Dies ist zwischenzeitlich geschehen, morgen wird sich das Amtsgericht München mit dem Fall befassen. Die Ärztin ist als Zeugin geladen. Viel dürfte davon abhängen, ob sie bestätigt, dass die Änderung der Rezeptur mit ihr abgestimmt war. Die Apotheke verwehrt sich gegen den Vorwurf der Urkundenfälschung. Die Änderung der Rezeptur sei mit der Ärztin abgesprochen und von dieser bestätigt worden. Die Apotheke sei zudem durchaus berechtigt, Vermerke auf dem Rezept anzubringen. Die Apothekenbetriebsordnung (ApBetrO) verpflichte die Apotheke auch nicht, die Kunden über eine Änderung der Rezeptur zu unterrichten.

Im Verfahren geht es um den Grundsatz der Plausibilitätsprüfung. Diese in ist § 7 ApBetrO geregelt. Dort heißt es: „Die Anforderung über die Herstellung eines Rezepturarzneimittels ist von einem Apotheker nach pharmazeutischen Gesichtspunkten zu beurteilen.“ Die Plausibilitätsprüfung muss demnach Dosierung, Applikationsart, Art, Menge und Kompatibilität der Ausgangsstoffe untereinander sowie die Haltbarkeit des Rezepturarzneimittels berücksichtigen. Im März 2014 hatte die länderübergreifende Arbeitsgruppe Arzneimittel-, Apotheken-, Transfusions- und Betäubungsmittelwesen (AATB) die Empfehlungen zur Plausibilitätsprüfung konkretisiert und 17 Fragen beantwortet.

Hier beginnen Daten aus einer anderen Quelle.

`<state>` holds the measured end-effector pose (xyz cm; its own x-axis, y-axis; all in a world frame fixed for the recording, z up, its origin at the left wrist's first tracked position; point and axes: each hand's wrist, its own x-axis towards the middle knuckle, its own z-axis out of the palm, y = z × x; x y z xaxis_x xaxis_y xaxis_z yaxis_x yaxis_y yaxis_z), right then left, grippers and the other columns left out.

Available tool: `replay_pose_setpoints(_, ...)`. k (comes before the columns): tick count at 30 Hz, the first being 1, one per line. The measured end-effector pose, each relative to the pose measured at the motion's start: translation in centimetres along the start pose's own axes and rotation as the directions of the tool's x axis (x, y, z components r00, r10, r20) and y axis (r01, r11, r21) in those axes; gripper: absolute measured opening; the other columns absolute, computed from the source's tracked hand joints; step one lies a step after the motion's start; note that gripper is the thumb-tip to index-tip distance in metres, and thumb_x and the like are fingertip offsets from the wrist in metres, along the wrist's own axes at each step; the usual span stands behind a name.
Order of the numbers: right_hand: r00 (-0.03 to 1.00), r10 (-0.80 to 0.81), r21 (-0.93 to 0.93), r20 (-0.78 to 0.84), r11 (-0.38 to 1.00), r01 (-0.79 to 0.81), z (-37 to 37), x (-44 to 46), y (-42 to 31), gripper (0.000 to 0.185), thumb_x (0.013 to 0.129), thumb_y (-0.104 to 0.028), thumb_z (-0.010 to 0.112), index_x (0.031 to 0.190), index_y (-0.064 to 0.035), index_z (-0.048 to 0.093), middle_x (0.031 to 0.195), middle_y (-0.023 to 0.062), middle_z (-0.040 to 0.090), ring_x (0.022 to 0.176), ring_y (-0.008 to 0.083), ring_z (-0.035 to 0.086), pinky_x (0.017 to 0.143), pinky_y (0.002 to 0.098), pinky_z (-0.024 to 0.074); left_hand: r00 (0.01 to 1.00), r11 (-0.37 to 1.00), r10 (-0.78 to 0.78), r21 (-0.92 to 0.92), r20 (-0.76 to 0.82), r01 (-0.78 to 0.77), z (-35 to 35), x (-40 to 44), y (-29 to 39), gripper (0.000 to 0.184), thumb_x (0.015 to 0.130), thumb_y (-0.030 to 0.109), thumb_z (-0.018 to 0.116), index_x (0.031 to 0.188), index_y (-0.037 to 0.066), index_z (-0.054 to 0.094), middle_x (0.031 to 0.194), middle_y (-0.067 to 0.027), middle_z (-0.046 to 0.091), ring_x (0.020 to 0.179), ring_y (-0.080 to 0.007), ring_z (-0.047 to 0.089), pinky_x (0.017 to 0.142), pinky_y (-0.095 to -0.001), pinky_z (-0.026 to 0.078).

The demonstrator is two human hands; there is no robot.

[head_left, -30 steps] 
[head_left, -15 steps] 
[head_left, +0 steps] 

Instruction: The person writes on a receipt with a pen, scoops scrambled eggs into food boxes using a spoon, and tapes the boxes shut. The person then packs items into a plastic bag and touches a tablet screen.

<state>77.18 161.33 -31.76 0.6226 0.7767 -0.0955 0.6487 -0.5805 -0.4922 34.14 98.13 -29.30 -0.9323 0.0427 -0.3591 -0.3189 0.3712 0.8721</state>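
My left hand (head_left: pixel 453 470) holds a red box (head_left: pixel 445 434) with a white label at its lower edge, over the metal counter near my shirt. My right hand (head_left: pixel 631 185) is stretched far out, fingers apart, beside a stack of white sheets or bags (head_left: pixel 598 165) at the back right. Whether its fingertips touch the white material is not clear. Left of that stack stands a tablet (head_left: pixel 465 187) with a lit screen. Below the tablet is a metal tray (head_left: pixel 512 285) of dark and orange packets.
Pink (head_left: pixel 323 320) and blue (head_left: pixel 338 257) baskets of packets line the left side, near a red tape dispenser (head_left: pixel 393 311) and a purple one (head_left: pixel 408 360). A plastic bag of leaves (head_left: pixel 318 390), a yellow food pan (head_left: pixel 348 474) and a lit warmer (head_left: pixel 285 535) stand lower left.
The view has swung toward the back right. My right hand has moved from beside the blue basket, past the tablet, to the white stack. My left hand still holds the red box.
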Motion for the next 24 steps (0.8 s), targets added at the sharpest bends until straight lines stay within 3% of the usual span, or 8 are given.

Die Seite der Apothekerin trägt vor, dass aus der von der Kundin behauptete langfristigen Verschreibung nicht auf eine Plausibilität der Verordnung geschlossen werden könne. Gleiches gelte für die vermeintliche Herstellung von anderen Apotheken. Nach Aussage der Kundin stellt eine andere Apotheke die 10-prozentige Salbe sogar serienmäßig her und gibt sie ohne Wartezeit sofort ab. Der Inhaber könnte auch noch als Zeuge geladen werden.

Aus Sicht der klagenden Apothekerin ist das unerheblich. Jede Apotheke habe die Abgabe im Rahmen ihrer Plausibilitätsprüfung selbst zu verantworten. Sie hafte jedenfalls selbst für jede Rezeptur. Sie weist das Gericht darauf hin, dass zugelassene Fertigarzneimittel nie mehr als 1 Prozent Progesteron enthalten.